[Data items]
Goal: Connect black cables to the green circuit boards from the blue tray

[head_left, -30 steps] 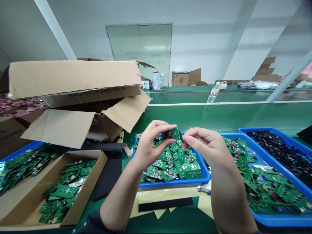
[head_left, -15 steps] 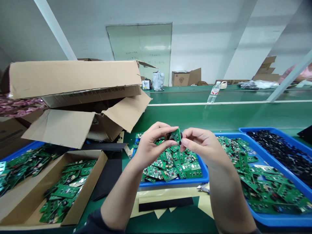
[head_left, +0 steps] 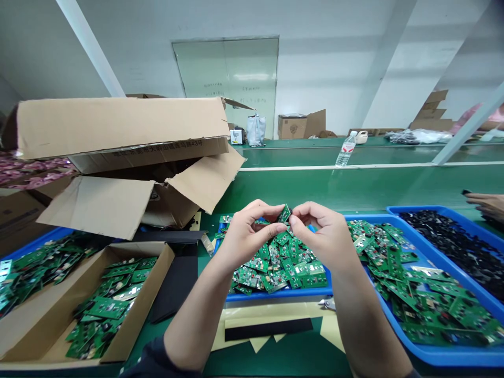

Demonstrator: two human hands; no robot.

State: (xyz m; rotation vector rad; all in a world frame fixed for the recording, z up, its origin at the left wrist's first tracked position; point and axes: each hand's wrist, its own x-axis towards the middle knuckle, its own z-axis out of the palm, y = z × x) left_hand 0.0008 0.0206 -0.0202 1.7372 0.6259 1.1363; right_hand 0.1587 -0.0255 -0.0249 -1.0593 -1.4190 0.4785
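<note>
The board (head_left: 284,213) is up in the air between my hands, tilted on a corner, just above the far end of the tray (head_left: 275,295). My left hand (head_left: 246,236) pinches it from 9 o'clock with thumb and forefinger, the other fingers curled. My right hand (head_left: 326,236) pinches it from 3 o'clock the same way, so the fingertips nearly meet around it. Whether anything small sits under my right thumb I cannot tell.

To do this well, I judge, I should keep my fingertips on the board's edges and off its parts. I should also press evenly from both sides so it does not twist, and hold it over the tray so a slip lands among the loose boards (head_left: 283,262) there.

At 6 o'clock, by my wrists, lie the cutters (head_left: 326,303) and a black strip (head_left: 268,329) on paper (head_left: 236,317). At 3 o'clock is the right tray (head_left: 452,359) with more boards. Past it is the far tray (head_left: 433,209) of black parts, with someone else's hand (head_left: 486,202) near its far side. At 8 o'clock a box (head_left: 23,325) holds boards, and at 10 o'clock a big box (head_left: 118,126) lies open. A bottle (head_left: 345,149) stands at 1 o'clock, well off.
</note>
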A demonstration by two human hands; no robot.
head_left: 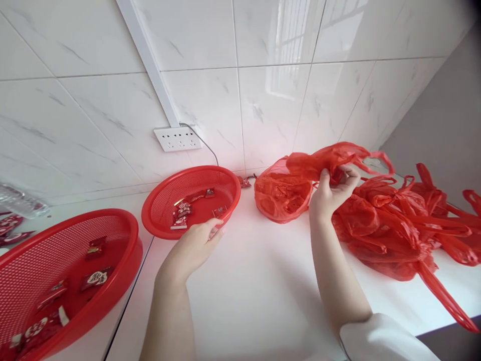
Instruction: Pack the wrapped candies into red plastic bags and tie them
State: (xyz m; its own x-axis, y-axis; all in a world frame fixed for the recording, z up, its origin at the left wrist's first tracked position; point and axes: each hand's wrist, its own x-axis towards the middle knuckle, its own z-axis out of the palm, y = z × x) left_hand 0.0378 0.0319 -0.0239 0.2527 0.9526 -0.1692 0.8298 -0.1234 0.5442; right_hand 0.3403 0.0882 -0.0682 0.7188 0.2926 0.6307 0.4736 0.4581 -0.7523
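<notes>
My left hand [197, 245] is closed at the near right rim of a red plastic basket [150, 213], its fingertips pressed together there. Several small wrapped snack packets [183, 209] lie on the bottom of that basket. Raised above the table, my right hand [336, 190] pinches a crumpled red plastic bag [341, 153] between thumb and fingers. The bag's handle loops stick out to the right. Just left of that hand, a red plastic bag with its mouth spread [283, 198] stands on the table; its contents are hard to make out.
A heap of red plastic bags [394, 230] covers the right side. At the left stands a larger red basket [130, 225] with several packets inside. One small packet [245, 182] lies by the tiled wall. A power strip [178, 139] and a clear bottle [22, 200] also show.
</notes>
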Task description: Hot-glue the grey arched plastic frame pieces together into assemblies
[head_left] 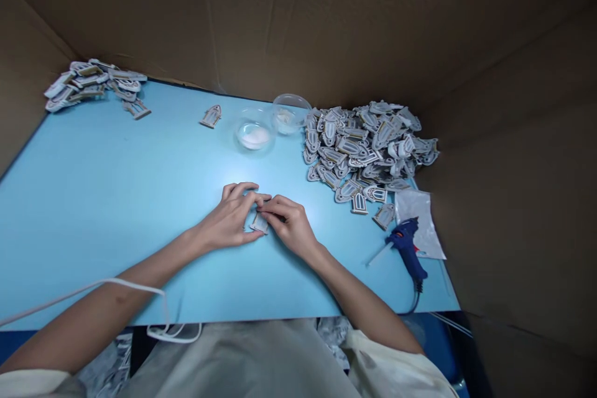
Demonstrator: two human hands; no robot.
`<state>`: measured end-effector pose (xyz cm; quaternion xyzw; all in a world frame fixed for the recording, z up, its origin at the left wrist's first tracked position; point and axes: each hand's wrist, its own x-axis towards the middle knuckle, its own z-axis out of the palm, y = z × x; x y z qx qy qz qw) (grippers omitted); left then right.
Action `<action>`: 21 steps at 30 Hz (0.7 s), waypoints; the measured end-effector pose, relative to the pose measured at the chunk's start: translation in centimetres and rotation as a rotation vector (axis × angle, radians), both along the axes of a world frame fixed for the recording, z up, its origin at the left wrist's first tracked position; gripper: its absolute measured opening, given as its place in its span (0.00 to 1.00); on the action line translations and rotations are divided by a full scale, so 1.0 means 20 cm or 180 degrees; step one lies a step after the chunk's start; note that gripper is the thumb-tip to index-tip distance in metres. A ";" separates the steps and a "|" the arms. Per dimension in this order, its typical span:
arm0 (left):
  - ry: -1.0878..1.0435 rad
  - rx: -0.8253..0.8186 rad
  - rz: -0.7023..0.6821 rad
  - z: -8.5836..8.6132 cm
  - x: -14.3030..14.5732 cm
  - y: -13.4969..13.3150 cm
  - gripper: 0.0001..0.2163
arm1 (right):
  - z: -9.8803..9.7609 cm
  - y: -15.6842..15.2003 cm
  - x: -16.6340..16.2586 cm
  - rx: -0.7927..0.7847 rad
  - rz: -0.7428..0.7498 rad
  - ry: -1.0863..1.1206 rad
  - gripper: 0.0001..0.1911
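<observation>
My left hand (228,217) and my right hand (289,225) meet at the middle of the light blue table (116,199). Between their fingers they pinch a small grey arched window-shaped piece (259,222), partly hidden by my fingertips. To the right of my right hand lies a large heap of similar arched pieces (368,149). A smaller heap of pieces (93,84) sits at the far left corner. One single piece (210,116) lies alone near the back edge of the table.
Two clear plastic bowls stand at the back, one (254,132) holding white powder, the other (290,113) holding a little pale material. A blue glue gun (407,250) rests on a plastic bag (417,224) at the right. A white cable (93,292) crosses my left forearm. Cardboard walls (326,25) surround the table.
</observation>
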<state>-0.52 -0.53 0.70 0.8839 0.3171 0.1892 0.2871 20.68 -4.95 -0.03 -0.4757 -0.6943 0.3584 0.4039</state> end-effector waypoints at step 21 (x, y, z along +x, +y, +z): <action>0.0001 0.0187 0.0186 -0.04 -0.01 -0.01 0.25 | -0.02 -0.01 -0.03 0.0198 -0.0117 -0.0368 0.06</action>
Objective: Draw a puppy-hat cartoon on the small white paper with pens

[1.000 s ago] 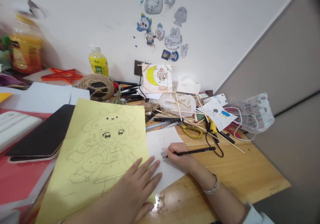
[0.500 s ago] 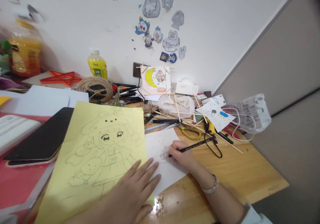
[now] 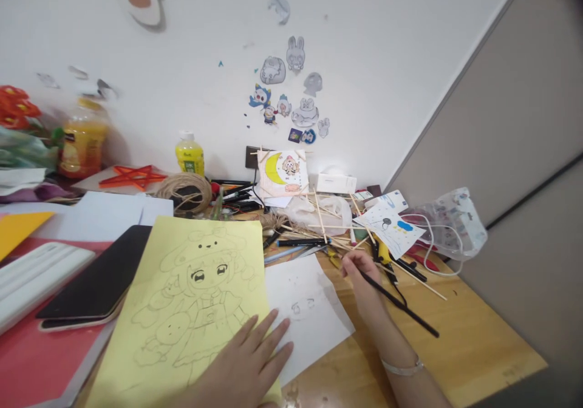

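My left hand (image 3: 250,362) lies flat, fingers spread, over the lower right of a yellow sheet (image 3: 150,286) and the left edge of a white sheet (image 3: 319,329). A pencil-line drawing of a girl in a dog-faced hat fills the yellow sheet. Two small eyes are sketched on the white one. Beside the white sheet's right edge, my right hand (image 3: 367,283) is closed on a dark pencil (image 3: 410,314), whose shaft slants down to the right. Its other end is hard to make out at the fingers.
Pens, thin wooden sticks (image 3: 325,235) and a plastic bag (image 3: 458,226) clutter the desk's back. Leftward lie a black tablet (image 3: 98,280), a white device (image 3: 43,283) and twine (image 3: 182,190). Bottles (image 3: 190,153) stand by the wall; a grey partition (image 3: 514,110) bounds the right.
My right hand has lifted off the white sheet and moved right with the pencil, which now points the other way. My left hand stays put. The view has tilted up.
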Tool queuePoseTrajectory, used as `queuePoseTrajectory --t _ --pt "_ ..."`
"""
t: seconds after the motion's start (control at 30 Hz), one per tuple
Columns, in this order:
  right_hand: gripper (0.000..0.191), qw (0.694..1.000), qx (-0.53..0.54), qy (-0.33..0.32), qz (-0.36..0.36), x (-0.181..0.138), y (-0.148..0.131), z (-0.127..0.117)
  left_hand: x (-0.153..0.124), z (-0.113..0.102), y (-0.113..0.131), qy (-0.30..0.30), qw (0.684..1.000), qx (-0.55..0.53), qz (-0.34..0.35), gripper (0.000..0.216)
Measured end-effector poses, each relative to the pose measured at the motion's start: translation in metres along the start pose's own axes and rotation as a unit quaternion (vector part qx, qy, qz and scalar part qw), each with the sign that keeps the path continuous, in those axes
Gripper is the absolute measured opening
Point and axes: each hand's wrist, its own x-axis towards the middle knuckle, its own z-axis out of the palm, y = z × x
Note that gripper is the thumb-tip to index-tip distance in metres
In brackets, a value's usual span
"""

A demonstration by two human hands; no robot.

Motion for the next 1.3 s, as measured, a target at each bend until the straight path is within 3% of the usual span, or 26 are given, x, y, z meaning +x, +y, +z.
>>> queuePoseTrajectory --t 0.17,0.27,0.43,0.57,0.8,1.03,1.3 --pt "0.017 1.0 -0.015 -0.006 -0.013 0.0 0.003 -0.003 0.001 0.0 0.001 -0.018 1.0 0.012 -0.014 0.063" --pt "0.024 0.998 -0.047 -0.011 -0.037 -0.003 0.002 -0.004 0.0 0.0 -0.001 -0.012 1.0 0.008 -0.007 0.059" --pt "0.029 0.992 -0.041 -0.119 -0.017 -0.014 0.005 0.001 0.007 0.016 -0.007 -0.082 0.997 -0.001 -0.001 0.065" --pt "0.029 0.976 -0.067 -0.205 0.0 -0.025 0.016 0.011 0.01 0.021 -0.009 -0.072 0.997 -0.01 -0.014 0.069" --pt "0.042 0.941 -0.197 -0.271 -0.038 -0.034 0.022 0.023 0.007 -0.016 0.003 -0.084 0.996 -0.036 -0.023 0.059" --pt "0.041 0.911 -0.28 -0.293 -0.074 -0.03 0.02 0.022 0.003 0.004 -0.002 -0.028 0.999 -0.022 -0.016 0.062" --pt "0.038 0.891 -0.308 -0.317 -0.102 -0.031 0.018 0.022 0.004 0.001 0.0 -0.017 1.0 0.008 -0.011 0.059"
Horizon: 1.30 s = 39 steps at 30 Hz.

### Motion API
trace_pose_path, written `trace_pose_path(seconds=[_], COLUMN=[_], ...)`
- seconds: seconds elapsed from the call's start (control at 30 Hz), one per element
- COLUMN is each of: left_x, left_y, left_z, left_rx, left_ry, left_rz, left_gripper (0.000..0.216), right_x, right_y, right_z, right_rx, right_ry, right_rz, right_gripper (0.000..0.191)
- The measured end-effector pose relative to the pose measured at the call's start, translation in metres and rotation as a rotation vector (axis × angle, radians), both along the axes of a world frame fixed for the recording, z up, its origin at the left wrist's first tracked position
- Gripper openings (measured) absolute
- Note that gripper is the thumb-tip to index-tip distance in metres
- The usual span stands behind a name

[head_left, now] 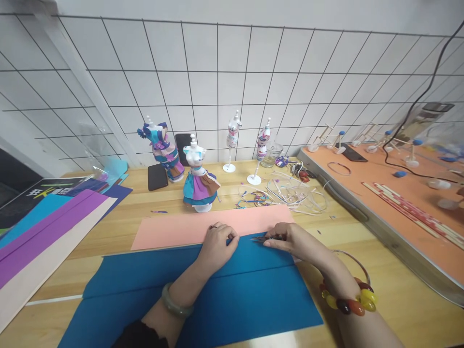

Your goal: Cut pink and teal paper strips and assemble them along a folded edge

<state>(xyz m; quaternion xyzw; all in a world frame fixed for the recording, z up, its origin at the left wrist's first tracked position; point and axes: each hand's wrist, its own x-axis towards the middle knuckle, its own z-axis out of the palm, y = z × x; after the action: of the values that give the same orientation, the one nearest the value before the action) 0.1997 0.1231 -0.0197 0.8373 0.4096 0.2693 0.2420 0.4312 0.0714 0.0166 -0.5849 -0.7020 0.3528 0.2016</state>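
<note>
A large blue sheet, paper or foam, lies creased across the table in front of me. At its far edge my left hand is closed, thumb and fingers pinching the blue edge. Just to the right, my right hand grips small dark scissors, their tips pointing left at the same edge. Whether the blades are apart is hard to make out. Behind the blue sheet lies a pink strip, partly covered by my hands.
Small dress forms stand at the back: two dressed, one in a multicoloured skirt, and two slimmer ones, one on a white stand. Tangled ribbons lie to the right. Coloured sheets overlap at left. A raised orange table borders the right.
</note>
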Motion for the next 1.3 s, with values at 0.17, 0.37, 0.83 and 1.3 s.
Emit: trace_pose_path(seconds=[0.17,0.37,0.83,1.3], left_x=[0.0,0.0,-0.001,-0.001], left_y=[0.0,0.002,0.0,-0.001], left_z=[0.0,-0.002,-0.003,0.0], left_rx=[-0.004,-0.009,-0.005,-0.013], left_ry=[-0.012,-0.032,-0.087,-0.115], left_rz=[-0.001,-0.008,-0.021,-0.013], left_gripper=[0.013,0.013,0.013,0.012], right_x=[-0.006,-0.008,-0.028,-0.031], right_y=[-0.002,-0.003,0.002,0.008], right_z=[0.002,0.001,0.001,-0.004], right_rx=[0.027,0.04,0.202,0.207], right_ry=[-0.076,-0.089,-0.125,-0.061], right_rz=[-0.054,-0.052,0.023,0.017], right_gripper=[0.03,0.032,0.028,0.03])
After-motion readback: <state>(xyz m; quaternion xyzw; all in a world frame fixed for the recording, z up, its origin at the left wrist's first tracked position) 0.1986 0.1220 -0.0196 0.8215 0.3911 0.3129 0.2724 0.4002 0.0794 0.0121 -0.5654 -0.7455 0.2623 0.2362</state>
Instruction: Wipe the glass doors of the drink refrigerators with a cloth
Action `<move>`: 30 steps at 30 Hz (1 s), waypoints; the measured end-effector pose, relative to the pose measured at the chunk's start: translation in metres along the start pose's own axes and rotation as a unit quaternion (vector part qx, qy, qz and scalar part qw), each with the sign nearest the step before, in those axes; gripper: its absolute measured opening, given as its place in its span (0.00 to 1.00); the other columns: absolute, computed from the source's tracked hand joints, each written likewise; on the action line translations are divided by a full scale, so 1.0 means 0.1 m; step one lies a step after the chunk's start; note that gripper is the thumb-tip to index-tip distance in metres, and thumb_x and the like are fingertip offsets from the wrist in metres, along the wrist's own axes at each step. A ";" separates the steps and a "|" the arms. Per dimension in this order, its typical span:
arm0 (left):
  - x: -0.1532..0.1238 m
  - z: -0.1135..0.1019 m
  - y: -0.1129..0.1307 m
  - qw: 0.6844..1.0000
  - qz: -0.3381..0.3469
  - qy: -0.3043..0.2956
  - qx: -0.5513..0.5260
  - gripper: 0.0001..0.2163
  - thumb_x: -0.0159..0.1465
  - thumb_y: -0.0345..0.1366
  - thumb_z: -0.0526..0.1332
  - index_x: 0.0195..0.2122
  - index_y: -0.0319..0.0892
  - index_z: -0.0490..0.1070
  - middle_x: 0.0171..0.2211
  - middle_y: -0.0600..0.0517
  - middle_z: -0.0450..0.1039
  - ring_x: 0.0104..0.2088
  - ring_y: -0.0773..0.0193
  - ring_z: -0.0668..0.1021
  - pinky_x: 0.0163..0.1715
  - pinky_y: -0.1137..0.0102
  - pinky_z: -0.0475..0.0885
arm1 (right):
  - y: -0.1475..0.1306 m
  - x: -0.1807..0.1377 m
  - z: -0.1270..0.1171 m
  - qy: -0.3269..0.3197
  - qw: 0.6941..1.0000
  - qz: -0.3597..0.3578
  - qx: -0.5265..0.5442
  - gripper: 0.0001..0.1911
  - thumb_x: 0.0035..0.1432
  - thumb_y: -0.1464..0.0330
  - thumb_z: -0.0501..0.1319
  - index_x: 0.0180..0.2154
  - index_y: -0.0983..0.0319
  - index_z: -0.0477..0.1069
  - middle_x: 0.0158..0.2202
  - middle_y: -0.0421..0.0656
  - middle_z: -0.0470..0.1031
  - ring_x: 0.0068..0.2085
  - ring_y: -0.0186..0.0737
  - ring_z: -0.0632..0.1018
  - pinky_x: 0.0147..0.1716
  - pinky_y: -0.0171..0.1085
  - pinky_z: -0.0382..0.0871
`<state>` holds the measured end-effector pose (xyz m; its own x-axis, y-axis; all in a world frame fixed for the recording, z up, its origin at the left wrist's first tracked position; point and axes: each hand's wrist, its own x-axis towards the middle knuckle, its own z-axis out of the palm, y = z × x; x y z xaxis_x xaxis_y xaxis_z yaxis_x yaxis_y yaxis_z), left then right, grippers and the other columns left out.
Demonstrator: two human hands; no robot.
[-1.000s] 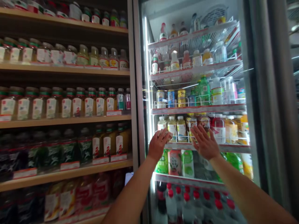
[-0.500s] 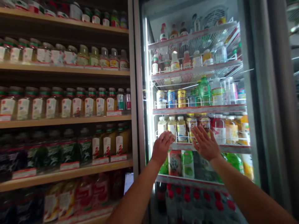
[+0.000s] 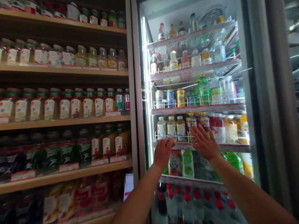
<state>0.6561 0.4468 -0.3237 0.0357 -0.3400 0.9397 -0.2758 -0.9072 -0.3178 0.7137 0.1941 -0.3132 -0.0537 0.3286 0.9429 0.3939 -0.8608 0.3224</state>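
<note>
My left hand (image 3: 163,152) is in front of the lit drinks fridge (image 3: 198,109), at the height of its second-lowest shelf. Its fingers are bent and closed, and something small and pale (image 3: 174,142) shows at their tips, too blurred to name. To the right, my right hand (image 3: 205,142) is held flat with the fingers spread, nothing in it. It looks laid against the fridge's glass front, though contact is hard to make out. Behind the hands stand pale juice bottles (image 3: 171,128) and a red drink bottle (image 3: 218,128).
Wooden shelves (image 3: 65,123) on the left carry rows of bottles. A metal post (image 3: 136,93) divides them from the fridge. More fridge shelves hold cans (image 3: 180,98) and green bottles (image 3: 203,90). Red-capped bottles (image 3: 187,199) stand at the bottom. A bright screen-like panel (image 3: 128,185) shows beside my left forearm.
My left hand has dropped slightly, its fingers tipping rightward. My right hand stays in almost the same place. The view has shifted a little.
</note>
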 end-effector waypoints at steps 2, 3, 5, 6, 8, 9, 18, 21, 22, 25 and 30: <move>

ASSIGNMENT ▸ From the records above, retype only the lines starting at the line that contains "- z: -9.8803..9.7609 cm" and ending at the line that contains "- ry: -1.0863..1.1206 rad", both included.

OUTPUT FOR THIS EXERCISE ▸
  - z: -9.8803..9.7609 cm
  - y: -15.6842..15.2003 cm
  - x: -16.6340..16.2586 cm
  - rx: -0.7927..0.7847 rad
  - rz: -0.7428..0.7498 rad
  - ry: -1.0863..1.1206 rad

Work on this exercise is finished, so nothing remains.